Auch gesonderte Channel-Abos wie MGM, Home of Horror oder Arthaus+, die zwar in die Prime-Oberfläche integriert, aber nicht inklusive sind, sorgen beim Scrollen für Verwirrung. Zusätzlich wird seit einiger Zeit Freevee immer stärker beworben, ein Gratis-Channel, der auf die bahnbrechende Idee gekommen ist, Filme mit Werbe-Unterbrechungen anzubieten.
In unserem Video vergleichen wir die größten Streaming-Anbieter für euch:
Nicht nur das Hin- und Herspringen zwischen inklusiven Inhalten, Extra-Channels und VoD-Angeboten ist chaotisch, auch die Einteilung in unterschiedliche Genre-Sparten geht bei Amazon Prime Video und insbesondere Freevee drunter und drüber – beispielsweise fanden sich im ominösen Reiter Best of Freevee eine Zeitlang sowohl die preisgekrönte Serie Peaky Blinders als auch Softcore-Pseudo-Dramas, Scream 4 und einige B-Movie-Ausflüge von Nicolas Cage. Wer in diesem Chaos fündig wird, hat garantiert nach nichts gesucht.
Lieber Netflix schauen: Amazons Streaming-App enttäuscht auf ganzer Linie
Eine oder mehrere vernünftige Filter-Funktionen könnten in der App leicht Abhilfe schaffen. Zumindest würde aber eine Ansicht, die nur Prime-Inhalte anzeigt, weniger den Eindruck von einem siffigen Grabbeltisch vermitteln, an dem alles extra kostet. Fairerweise ist solch ein Toggle-Filter in der App für Mac und PC enthalten – doch auf LG-Fernsehern und über den Browser fehlt diese Option.
Noch viel frustrierender ist es allerdings, wenn ich in dem Tohuwabohu tatsächlich einmal etwas finde, das ich anschauen möchte – zum Beispiel irgendeinen obskuren Horror-Trash aus den 1980ern – dann aber nach dem Starten feststelle, dass der Original-Ton fehlt. Bei einem Streaming-Service 2023 allein die deutsche Synchronisation als Option anzubieten, ist lächerlich – passt aber wunderbar zu dem unaufgeräumten und mangelhaften Auftreten von Prime Video im Allgemeinen.

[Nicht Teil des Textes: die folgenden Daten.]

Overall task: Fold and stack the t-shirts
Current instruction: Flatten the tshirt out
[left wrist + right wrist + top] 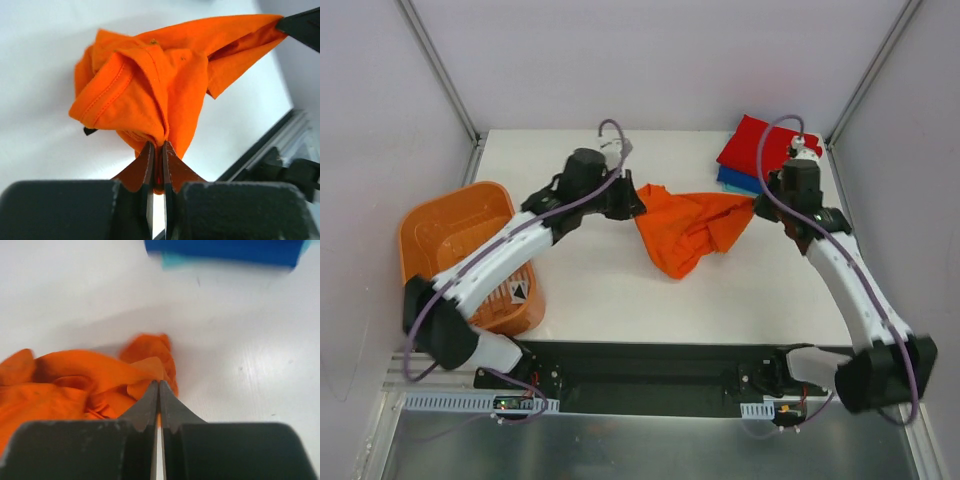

Wer auf den Flohmarkt geht, muss nun einmal mit kaputten und unvollständigen Produkten rechnen und gewillt sein, sich bei der Suche nach versteckten Perlen die Finger schmutzig zu machen. Beim Streamen kann ich auf all die Enttäuschung und Extra-Arbeit allerdings gut verzichten und schaue deswegen lieber nach, was die Konkurrenz so bietet – Alternativen gibt es ja zum Glück genug.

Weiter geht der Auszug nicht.